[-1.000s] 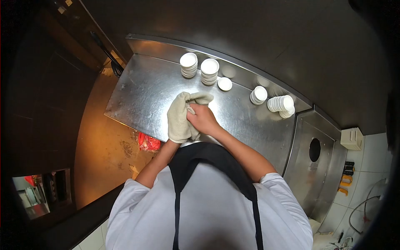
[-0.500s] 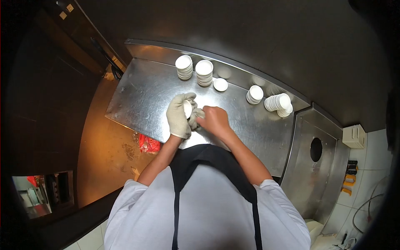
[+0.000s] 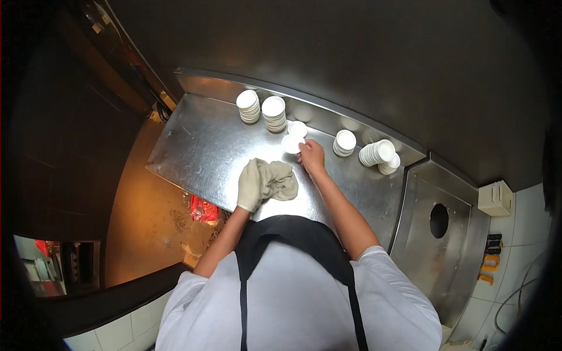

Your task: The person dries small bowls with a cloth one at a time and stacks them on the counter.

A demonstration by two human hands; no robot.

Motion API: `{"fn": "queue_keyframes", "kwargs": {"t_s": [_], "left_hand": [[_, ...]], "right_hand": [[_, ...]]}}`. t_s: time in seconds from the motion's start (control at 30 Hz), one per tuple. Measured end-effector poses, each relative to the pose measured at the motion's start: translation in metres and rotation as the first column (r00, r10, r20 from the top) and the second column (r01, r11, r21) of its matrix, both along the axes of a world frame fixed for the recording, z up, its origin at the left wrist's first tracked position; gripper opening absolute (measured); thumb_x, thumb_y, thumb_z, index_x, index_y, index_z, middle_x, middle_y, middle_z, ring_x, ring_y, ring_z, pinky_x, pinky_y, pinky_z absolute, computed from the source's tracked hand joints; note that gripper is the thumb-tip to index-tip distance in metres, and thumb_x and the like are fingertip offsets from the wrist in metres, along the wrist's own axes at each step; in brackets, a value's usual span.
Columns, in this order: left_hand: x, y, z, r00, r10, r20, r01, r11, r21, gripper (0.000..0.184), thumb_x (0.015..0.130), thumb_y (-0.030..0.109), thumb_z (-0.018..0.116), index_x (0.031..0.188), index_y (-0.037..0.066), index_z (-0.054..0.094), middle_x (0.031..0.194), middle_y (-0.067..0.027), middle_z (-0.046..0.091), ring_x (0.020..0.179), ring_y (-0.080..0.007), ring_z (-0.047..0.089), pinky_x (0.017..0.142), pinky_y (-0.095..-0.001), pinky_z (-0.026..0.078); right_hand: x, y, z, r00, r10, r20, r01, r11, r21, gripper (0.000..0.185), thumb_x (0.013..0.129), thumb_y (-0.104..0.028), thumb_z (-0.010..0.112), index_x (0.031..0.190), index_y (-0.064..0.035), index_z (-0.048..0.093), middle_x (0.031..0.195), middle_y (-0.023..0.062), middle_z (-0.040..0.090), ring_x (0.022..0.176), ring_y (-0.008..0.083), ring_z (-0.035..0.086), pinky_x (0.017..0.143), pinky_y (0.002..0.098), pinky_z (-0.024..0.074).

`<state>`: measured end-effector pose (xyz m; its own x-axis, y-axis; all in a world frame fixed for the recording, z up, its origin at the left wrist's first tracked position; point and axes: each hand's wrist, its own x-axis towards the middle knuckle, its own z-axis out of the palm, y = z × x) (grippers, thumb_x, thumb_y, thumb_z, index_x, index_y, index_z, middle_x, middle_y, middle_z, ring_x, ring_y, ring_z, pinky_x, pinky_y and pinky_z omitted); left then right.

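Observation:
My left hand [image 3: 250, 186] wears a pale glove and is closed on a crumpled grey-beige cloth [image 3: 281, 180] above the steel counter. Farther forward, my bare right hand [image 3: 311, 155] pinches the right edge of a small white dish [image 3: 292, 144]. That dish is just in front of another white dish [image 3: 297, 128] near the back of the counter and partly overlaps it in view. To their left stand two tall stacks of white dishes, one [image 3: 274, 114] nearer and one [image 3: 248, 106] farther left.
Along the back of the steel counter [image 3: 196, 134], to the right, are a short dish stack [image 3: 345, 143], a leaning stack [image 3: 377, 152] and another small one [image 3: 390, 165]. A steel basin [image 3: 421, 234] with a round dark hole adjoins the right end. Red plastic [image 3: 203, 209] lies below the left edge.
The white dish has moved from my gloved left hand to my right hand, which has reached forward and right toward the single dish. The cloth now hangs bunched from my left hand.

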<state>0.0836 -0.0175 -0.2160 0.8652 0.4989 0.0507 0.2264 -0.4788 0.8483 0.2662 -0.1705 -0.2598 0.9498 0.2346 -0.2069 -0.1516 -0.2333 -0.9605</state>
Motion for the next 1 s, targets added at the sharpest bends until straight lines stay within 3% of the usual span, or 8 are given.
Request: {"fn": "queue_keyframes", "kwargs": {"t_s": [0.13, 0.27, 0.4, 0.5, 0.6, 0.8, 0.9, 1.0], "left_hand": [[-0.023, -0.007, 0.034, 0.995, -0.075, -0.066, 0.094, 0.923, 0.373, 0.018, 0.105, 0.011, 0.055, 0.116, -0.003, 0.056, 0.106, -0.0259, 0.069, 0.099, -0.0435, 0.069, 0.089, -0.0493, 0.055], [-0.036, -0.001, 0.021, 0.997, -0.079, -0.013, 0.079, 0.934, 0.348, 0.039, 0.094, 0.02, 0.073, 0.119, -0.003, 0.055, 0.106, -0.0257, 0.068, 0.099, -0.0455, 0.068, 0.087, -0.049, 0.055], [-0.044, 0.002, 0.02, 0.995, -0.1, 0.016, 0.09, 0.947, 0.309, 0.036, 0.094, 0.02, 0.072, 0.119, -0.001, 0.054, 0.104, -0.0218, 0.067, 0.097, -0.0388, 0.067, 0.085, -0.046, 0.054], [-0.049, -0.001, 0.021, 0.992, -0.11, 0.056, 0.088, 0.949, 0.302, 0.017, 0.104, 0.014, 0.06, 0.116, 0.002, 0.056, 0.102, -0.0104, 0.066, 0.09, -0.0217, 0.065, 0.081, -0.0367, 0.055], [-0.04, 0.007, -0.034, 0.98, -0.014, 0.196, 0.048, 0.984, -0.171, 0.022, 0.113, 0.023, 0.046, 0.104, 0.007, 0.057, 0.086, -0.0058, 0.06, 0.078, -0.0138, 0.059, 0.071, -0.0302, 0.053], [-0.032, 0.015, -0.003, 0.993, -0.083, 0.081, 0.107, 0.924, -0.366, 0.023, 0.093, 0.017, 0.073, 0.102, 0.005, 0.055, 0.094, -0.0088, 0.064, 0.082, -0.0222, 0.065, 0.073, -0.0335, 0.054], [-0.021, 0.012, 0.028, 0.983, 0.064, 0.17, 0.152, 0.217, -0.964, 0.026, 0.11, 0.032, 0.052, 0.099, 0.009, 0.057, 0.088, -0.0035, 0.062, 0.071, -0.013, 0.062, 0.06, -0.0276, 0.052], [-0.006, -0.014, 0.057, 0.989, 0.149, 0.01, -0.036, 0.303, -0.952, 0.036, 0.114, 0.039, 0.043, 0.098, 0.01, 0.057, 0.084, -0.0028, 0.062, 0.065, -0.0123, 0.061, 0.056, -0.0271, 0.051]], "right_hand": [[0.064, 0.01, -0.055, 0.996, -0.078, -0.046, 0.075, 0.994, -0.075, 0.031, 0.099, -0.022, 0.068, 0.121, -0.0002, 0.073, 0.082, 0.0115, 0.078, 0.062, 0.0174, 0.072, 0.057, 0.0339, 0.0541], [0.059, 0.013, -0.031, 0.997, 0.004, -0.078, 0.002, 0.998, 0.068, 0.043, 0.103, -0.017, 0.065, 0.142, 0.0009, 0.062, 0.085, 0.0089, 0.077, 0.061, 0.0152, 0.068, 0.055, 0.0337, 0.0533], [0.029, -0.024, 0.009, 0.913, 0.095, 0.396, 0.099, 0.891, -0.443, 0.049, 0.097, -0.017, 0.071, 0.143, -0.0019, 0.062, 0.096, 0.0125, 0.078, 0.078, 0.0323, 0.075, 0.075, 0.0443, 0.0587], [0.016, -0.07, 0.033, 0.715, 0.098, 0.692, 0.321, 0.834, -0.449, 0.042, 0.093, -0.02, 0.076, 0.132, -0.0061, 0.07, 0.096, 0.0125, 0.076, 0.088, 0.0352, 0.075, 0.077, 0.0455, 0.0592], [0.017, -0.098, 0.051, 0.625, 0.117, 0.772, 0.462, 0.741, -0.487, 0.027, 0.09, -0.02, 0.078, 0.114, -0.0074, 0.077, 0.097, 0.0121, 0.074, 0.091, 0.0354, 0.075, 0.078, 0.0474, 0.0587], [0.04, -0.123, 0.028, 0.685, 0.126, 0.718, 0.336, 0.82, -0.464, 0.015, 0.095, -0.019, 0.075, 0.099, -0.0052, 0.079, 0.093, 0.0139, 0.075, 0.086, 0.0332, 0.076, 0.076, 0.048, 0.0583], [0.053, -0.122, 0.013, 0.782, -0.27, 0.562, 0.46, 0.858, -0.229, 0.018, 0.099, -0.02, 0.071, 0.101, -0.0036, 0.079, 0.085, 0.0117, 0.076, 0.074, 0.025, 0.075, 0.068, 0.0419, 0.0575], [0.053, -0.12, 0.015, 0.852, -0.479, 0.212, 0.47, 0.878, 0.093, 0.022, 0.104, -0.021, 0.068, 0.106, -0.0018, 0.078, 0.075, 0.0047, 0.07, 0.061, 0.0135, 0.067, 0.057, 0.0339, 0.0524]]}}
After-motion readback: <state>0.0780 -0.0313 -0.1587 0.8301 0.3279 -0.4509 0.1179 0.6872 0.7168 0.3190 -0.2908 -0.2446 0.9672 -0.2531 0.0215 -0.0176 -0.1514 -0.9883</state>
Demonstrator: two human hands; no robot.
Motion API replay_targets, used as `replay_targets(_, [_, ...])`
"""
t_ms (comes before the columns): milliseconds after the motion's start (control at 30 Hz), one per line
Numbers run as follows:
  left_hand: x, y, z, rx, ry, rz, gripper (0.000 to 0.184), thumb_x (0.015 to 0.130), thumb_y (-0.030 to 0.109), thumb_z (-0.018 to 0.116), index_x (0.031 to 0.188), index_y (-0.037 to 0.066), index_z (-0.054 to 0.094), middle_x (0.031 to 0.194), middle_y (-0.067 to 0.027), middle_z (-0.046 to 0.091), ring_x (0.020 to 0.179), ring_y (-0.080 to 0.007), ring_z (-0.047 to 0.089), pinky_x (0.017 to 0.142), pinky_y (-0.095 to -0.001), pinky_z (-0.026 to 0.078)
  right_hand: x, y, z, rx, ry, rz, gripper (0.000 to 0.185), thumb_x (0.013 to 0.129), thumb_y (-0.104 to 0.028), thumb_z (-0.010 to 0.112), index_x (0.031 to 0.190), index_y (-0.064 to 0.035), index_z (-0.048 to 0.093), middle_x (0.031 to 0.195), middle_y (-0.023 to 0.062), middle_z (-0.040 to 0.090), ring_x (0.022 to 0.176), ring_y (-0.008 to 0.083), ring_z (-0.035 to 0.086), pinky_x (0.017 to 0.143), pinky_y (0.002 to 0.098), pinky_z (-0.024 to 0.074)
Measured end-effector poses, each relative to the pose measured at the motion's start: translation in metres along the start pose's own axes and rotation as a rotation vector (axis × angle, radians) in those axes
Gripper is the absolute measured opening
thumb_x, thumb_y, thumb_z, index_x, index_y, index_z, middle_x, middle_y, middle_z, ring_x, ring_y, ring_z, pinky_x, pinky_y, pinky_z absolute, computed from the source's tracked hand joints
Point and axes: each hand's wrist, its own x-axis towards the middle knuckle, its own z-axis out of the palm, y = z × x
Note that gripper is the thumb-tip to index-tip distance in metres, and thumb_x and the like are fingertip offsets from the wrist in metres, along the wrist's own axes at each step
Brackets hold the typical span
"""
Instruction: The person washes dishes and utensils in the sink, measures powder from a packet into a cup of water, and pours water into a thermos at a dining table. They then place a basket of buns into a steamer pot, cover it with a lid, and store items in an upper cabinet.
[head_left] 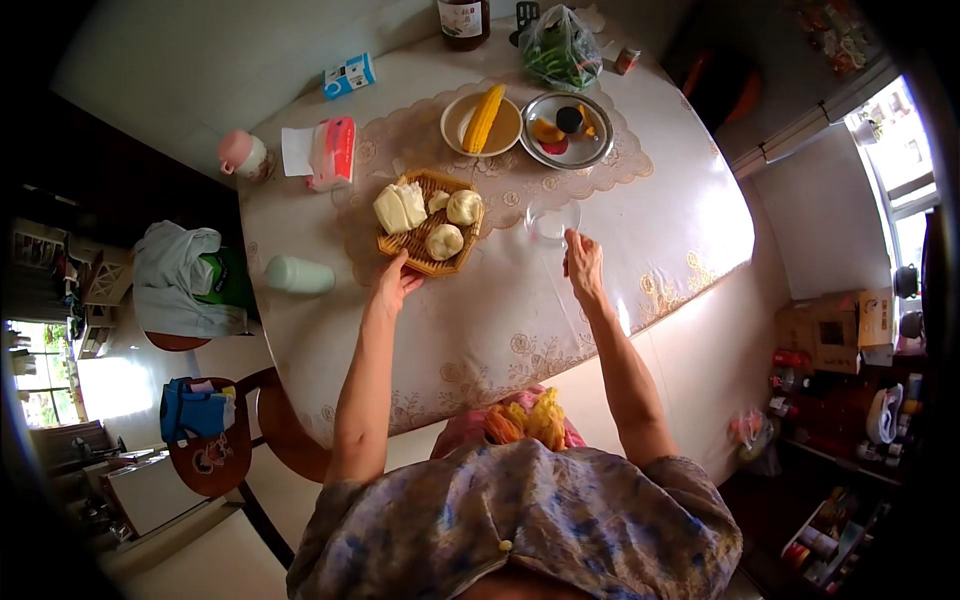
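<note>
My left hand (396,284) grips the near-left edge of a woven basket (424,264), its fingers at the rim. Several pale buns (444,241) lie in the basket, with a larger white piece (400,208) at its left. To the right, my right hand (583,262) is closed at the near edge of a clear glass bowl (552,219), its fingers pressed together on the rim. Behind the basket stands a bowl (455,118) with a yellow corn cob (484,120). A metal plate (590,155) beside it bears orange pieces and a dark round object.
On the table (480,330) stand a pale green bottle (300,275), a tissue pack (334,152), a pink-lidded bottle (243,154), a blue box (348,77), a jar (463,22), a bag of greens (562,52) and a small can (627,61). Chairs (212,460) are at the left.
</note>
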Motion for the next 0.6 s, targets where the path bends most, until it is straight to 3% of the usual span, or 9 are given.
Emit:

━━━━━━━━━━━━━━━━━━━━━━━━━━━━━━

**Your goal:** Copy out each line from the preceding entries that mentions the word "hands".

**Task response:**
A demonstration by two human hands; no robot.
Demonstrator: two human hands; no robot.

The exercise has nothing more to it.